What to do:
Your answer consists of the lines in the data that contain "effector". Copy each of them.

Given information:
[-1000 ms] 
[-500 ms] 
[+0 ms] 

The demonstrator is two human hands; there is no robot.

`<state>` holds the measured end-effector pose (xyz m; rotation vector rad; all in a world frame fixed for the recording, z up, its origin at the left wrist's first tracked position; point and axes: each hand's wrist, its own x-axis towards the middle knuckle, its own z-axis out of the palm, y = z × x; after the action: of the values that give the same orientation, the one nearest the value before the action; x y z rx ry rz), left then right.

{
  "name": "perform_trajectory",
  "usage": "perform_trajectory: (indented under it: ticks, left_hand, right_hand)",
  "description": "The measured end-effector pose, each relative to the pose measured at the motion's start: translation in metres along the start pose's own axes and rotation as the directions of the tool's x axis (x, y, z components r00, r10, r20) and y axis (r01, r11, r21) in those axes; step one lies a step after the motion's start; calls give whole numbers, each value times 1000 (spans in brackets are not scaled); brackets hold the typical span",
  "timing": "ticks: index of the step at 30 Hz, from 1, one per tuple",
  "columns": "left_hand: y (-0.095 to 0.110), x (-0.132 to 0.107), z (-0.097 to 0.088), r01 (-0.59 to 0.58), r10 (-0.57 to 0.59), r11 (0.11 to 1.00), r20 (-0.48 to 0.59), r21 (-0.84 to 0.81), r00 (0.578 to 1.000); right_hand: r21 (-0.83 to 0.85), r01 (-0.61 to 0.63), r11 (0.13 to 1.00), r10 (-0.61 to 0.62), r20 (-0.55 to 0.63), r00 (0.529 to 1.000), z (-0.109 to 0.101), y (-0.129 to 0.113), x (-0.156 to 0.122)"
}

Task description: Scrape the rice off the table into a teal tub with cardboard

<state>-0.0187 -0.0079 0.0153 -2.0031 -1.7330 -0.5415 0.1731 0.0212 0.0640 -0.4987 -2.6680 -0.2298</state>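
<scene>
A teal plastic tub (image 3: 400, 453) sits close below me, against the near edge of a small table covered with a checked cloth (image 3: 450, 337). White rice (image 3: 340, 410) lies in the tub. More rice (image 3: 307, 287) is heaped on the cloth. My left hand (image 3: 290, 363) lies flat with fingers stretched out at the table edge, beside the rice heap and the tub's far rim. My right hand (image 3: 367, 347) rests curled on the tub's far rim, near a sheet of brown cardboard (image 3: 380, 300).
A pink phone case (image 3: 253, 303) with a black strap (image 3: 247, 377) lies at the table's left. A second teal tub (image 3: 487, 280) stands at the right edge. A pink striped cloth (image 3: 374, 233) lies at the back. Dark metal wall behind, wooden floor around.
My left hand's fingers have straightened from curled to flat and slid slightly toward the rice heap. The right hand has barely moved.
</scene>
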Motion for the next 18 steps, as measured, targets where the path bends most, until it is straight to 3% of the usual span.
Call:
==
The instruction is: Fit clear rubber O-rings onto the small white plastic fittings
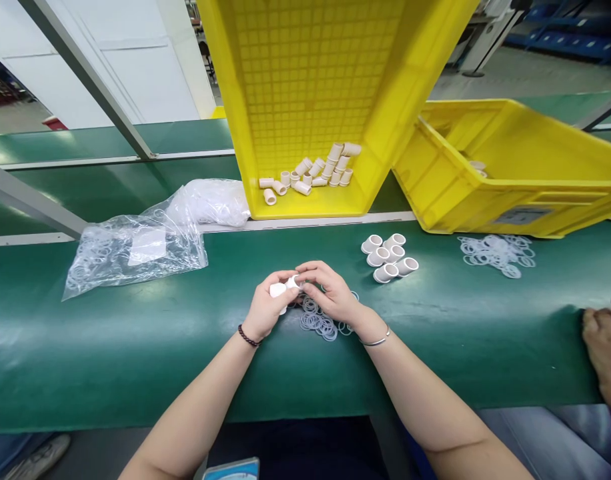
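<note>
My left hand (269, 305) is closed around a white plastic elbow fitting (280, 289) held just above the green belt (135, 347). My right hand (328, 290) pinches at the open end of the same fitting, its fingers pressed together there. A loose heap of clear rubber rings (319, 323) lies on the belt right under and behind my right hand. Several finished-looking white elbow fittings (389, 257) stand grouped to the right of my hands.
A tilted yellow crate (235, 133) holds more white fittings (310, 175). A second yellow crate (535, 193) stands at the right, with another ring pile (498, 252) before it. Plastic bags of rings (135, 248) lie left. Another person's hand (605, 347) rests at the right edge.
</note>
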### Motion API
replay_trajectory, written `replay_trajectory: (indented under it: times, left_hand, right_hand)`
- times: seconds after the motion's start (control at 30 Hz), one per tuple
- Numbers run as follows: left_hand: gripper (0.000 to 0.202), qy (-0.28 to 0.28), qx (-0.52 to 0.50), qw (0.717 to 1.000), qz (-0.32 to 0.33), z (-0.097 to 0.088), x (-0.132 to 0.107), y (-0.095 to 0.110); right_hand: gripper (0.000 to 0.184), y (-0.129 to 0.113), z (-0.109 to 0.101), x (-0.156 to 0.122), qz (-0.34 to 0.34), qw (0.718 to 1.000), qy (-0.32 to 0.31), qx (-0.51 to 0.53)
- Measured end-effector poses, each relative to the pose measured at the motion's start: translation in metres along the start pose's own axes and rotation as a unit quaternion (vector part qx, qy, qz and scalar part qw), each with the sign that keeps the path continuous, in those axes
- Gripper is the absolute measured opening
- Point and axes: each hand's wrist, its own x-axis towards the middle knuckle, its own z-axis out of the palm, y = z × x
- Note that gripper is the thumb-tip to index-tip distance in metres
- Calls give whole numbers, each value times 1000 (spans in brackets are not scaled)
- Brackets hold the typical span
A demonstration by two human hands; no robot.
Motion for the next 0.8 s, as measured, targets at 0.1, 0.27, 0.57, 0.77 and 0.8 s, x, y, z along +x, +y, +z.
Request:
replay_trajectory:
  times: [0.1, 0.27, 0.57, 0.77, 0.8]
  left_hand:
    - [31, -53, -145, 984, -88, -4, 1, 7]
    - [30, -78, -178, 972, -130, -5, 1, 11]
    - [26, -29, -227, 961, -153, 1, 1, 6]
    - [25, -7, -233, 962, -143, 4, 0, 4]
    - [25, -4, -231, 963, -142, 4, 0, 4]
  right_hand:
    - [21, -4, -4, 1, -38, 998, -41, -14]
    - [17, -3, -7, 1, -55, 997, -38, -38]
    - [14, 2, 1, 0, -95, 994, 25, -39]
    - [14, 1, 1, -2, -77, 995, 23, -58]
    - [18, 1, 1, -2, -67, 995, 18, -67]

Response area:
`<state>` holds the measured end-effector pose (xyz m; rotation vector rad; all in a world frame fixed for the recording, z up, its origin at the left wrist's first tracked position; point and axes: each hand's wrist, its own x-axis towards the middle knuckle, its own z-axis out of the palm, y = z × x; after the action: of the values that give the same orientation, the one nearest the value before the action; x y z rx ry rz), left then right.
  "description": "The measured end-effector pose, each relative to the pose measured at the motion's start: translation in metres along the start pose's own axes and rotation as the directions of the tool's x axis (x, y, z components r00, r10, r20) and y axis (r01, r11, r21) in those axes; step one lies a step after the motion's start; calls give whole numbers, each value times 1000 (spans in brackets are not scaled); brackets hold the typical span",
- Measured end-effector poses, each relative to the pose measured at the motion's start: translation in metres along the start pose's own axes and rotation as a unit quaternion (vector part qx, qy, qz and scalar part qw), each with the sign that keeps the path continuous, in those axes

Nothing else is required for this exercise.